Drug is capable to slow down physical and mental reactions that should be considered during the work with moving mechanisms and management of transport.
Side effects:
When using Kombispazm's emergence of allergic reactions (a small tortoiseshell, skin rashes with an erythema), dryness in a mouth, thirst, the complicated swallowing, disturbance of accommodation, expansion of pupils, increase in intraocular pressure, a hyperemia and a xeroderma, arrhythmia, tachycardia, bradycardia, the complicated urination, locks is possible. Confusion, fever, a leukopenia, thrombocytopenia, an agranulocytosis, a neutropenia is seldom noted. Prolonged use of Kombispazm in high doses can provoke a hepatotoxic action of drug. Emergence of rashes demands drug withdrawal.
Interaction with other medicines:
Kombispazm in a combination with the medicines exerting impact on motility of a digestive tract (Metoclopramidum) is capable to render converse effect.

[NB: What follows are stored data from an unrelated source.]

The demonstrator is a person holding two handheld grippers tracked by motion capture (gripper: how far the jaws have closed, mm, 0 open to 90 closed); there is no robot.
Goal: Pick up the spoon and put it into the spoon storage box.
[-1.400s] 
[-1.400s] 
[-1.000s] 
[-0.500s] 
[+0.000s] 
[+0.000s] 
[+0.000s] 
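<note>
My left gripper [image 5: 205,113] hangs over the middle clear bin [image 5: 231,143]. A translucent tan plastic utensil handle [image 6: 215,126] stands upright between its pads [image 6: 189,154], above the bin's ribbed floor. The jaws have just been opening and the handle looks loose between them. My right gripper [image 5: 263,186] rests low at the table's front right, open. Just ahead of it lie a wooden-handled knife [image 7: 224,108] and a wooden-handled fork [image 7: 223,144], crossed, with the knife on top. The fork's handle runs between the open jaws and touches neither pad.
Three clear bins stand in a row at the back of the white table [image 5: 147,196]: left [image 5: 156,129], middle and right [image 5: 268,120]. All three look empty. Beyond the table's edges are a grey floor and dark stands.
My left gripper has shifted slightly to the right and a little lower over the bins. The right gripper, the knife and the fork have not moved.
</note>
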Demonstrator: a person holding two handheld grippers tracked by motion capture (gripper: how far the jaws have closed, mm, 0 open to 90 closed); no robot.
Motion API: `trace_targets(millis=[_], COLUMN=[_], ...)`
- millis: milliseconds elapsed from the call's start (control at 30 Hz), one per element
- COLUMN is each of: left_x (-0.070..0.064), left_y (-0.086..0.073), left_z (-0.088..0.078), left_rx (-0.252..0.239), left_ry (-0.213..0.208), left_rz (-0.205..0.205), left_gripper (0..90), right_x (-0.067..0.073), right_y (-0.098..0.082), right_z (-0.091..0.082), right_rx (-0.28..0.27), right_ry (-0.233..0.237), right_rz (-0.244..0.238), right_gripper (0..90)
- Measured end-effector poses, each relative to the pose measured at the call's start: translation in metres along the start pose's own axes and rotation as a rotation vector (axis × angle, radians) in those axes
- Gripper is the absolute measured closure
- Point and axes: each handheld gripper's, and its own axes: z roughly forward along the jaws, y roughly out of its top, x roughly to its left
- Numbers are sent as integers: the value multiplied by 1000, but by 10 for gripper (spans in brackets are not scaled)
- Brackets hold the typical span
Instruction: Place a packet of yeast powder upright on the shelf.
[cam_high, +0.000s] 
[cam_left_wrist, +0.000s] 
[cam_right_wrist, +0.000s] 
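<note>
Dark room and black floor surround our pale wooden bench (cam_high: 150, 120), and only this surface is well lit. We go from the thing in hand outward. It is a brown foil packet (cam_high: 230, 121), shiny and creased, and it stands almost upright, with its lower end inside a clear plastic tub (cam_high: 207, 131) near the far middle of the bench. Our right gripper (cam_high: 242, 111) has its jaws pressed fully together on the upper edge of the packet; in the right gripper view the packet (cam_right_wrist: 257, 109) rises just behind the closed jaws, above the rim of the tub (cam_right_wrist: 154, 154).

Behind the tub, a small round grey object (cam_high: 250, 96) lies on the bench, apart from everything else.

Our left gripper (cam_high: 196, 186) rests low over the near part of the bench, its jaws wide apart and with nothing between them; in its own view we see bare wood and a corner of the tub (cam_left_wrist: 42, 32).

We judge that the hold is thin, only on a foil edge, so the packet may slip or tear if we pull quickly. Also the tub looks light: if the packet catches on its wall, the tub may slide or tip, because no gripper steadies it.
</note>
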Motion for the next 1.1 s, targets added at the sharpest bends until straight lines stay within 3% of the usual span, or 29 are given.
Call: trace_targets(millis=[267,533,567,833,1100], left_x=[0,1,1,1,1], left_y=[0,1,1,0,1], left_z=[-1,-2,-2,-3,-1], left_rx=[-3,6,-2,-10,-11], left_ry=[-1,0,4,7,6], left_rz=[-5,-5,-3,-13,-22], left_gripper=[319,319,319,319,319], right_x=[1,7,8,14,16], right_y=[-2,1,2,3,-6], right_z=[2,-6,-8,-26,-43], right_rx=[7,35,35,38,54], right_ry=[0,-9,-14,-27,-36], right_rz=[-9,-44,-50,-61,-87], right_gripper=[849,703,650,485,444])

At a concomitant use with Kombispazm antihistaminic drugs, амантадин, antipsychotic means (Meperidinum), nitrites and nitrates, antiaritmik І a class, benzodiazepines, narcotic analgetics, MAO inhibitors, tricyclic antidepressants, sympathomimetics can strengthen anticholinergic effect of drug.
The concomitant use of drug with barbiturates, rifampicin, alcohol, anticonvulsants increases hepatotoxic effect of paracetamol. Kombispazm is capable to render converse effect to the means used at treatment of glaucoma. Its concomitant use with glucocorticosteroids against the background of the increased intraocular pressure can constitute danger.
It is necessary to avoid a concomitant use of Kombispazm and antacids because of ability of the last to worsen absorption of anticholinergic drugs. When carrying out analyses of secretion of a stomach and at therapy of an achlorhydria it is necessary to consider that anticholinergics have the oppressing effect on secretion of acid in a stomach.
Contraindications:
Kombispazm is contraindicated to patients with glaucoma, tachycardia, a myasthenia, disturbance of passability of urinary tract, hypersensitivity to drug components, heavy disturbances of functions of kidneys and a liver, the children who did not reach seven-year age and women in the lactic period. There are no sufficient data about efficiency and safety of reception of Kombispazm at pregnant women.
Overdose:
High doses of paracetamol have cytolytic effect on hepatic fabric. 12-24 hours later signs (biochemical and clinical) hepatic defeat are shown: activity of a dehydrogenase, hepatic transaminases increases, the level of a prothrombin decreases and concentration of bilirubin increases.
At overdose of drug are noted: pallor of skin, vomiting, nausea, anorexia, abdominal pains.
Overdose treatment: obligatory gastric lavage, N-Acetylcysteinum, performing symptomatic therapy.
Storage conditions:
To store in the unavailable to children, dry, protected from light place at a temperature of 15-25 degrees Celsius.
Issue conditions:
Without recipe
Packaging:
On 10 tablets in planimetric packaging. On 1 planimetric packaging in a cardboard pack. On 10 planimetric packagings at cardboard to a pack.